Akibatnya, molekul polimer dengan kelompok-kelompok
tertentu yang mampu membentuk ikatan antarmolekul
yang kuat, terutama jika kelompok-kelompok ini terjadi
secara teratur tanpa memaksakan strain valensi pada rantai,
dapat dikristalisasi.
5. Bulky Substituents
(Kelompok Bulk)
Mobilitas getaran dan rotasi dari rantai intrinsik fleksibel dapat dihambat oleh
substituen besar; tingkat kekakuan tergantung pada ukuran, bentuk, dan interaksi
timbal balik dari substituen.
Sebagai contoh, polimer vinil dengan substituen kecil seperti polipropilena [-CH3]
dan polistiren [-C6H5] dapat mengkristal jika kelompok-kelompok liontin ini
ditempatkan secara teratur pada rantai polimer seperti dalam bentuk isotaktik
dan syndiotactic mereka.
Dalam bentuk-bentuk ataktik mereka, kelompok-kelompok liontin yang secara
acak dibuang mencegah pengepakan erat rantai-rantai itu menjadi kisi-kisi kristal.
Bentuk-bentuk atactic dari polimer-polimer ini oleh karena itu adalah amorf.

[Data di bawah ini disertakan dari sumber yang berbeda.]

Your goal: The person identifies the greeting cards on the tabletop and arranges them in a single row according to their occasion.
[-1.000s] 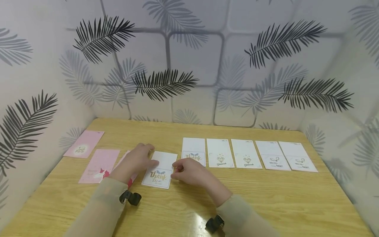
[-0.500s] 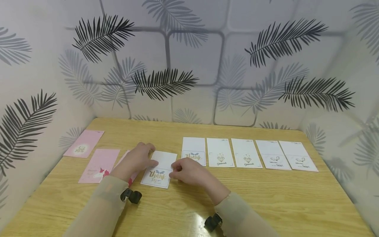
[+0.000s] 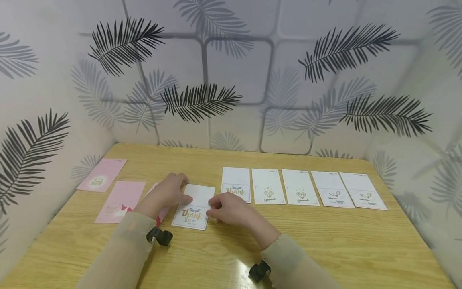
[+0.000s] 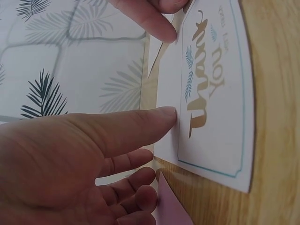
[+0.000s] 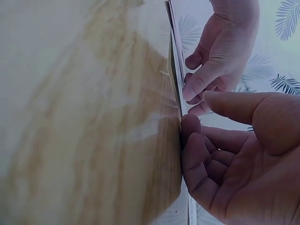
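Probably the card is being straightened and next needs letting go, the left hand with fingers apart, the right hand maybe pinching, can't tell.

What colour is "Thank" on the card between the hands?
The word "Thank" is gold; it shows best in the left wrist view.

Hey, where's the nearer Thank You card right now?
In the head view, the nearer Thank You card lies left of centre on the table, between the left hand and right hand, a pink card to its left.
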Available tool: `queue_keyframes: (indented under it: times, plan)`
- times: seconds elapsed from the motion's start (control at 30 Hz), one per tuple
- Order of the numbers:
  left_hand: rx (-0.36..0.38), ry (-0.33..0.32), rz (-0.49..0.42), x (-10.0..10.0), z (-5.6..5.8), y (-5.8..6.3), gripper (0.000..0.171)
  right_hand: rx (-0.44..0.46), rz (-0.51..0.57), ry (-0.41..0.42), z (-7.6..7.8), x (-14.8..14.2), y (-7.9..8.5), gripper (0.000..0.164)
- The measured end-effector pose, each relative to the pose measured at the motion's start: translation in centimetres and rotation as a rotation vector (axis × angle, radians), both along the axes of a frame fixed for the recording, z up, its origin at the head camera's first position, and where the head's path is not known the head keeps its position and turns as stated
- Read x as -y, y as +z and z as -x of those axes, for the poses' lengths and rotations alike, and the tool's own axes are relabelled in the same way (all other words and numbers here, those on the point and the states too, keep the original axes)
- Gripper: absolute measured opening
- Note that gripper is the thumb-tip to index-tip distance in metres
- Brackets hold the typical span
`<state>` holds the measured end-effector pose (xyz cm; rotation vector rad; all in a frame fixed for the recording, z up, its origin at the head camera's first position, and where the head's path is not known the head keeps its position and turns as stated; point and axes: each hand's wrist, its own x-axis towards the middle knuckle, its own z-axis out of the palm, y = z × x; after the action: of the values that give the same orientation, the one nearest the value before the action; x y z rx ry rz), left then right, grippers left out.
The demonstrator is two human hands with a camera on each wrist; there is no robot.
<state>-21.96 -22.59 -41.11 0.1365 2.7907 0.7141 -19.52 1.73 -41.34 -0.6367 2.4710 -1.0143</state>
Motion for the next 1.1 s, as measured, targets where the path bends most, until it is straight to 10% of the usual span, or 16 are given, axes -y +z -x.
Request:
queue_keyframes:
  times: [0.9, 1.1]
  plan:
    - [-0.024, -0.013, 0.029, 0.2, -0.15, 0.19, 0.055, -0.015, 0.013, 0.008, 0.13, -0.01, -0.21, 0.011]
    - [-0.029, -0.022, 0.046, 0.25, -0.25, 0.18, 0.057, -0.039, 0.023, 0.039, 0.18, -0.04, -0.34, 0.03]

Substituen besar atau besar, di sisi lain, meningkatkan jarak rata-rata antara rantai
dan, dengan demikian, mencegah pemanfaatan kekuatan ikatan intermolekuler
yang efektif dan menguntungkan.
Jadi polimer seperti poli (metil akrilat) dan poli (vinil asetat) dengan kelompok
liontin besar ..... masing-masing, tidak dapat mengkristal bahkan jika kelompok
liontin ditempatkan secara teratur (bentuk isotaktik dan syndiotactic).